M. elastici. - In essi il moto è trasmesso dal meccanismo di comando alla mazza mediante un membro elastico, meccanico o aeriforme, interposto a incrementare, per effetto della sua deformabilità in contrazione e distensione, la velocità dell’urto. Nello schema di m. elastico pneumatico (fig. 1A), per es., vi è un cilindro a ad asse verticale entro cui traslano a tenuta lo stantuffo b (di compressione) del manovellismo azionato dal motore di comando e uno stantuffo c (di lavoro) sostenente la mazza di caduta; tra di essi è confinata una massa d’aria costituente il membro elastico interposto, la cui pressione è tale che, se lo stantuffo di compressione sale, essa diviene inferiore a quella esterna e la mazza viene sollevata dalla differenza di pressione. Per effetto dell’inerzia, la mazza si arresta quando lo stantuffo motore già discende, sicché la massa d’aria si comprime, per cui nella corsa successiva l’espansione incrementa velocità e forza di caduta. I m. pneumatici hanno prestazioni superiori anche per la presenza del cuscino d’aria, meno delicato delle molle e agevolmente rinnovabile.
M. a fluido. - In essi ambedue le corse avvengono essenzialmente per azione della pressione di un fluido operante in un cilindro a doppio effetto su uno stantuffo collegato rigidamente (mediante stelo) o elasticamente (con mezzo fluido interposto) alla mazza. I m. a fluido a trasmissione elastica, detti anche autocompressori, sono costituiti (fig. 1B) da due cilindri, uno anteriore a (di lavoro), in cui trasla lo stantuffo-mazza b realizzato con un cilindro cavo guidato internamente, e uno posteriore c (di compressione), in cui trasla lo stantuffo d del manovellismo azionato da un motore generalmente elettrico: i due cilindri, a doppio effetto, hanno i fondi superiori e inferiori comunicanti mediante due tubazioni in cui sono inserite due valvole e accoppiate per comando simultaneo; allorché lo stantuffo d sale o scende, l’aria viene spinta alternativamente nella camera superiore o inferiore del cilindro di lavoro e la mazza quindi scende o sale.
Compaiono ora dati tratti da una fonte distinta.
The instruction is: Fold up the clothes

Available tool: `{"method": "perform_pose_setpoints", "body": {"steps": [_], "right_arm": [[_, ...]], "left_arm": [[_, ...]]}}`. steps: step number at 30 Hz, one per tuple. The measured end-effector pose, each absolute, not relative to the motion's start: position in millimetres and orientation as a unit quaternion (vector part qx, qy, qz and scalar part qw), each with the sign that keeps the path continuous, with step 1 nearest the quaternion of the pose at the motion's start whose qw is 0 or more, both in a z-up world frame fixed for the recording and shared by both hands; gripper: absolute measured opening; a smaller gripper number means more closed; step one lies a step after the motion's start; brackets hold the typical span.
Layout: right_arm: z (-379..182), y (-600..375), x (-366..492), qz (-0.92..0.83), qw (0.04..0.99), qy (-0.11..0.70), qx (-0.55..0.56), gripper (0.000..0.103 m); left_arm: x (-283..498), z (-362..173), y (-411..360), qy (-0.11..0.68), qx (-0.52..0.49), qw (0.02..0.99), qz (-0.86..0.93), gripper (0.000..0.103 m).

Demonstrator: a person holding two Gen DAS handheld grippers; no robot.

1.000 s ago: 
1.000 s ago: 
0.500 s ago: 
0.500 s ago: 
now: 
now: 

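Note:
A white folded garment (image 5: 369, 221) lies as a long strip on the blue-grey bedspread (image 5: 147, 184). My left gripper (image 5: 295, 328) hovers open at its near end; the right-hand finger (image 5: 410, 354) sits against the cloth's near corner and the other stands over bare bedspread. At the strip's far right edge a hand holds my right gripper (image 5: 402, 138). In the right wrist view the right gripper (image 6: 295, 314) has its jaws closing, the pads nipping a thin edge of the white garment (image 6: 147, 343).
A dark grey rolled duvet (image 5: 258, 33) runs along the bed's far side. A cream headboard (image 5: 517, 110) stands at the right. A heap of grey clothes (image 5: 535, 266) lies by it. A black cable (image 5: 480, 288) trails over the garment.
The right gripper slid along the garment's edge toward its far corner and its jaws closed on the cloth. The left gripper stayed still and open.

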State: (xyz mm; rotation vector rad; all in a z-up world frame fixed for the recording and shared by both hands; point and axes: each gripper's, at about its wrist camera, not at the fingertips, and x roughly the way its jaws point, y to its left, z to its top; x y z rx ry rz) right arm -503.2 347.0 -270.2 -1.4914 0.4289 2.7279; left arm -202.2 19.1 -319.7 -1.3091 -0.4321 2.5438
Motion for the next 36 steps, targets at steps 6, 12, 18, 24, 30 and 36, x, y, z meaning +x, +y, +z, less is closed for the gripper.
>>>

Con manovra delle valvole l’operatore varia l’apertura delle luci, per cui cambia l’energia d’urto.
Nei m. a contraccolpo, generalmente con struttura a portale, le mazze attive sono due, con movimento verticale simultaneo in versi opposti sino a incontrarsi sul pezzo approssimativamente nel mezzo della corsa complessiva; nel tipo in fig. 1C, la mazza superiore a è mossa dal vapore agente sullo stantuffo b, mentre quella inferiore c è sollevata dalla pressione dell’olio sullo stantuffo d trasmessa dai due pistoncini laterali e collegati rigidamente con la mazza superiore. La mazza inferiore è di massa più grande di quella superiore per facilitare il ritrarsi delle mazze stesse dopo il colpo. Nei m. a contraccolpo è possibile che sia il pezzo ad assorbire pressoché interamente l’urto disponibile con maggior rendimento e minore logorio delle parti mobili.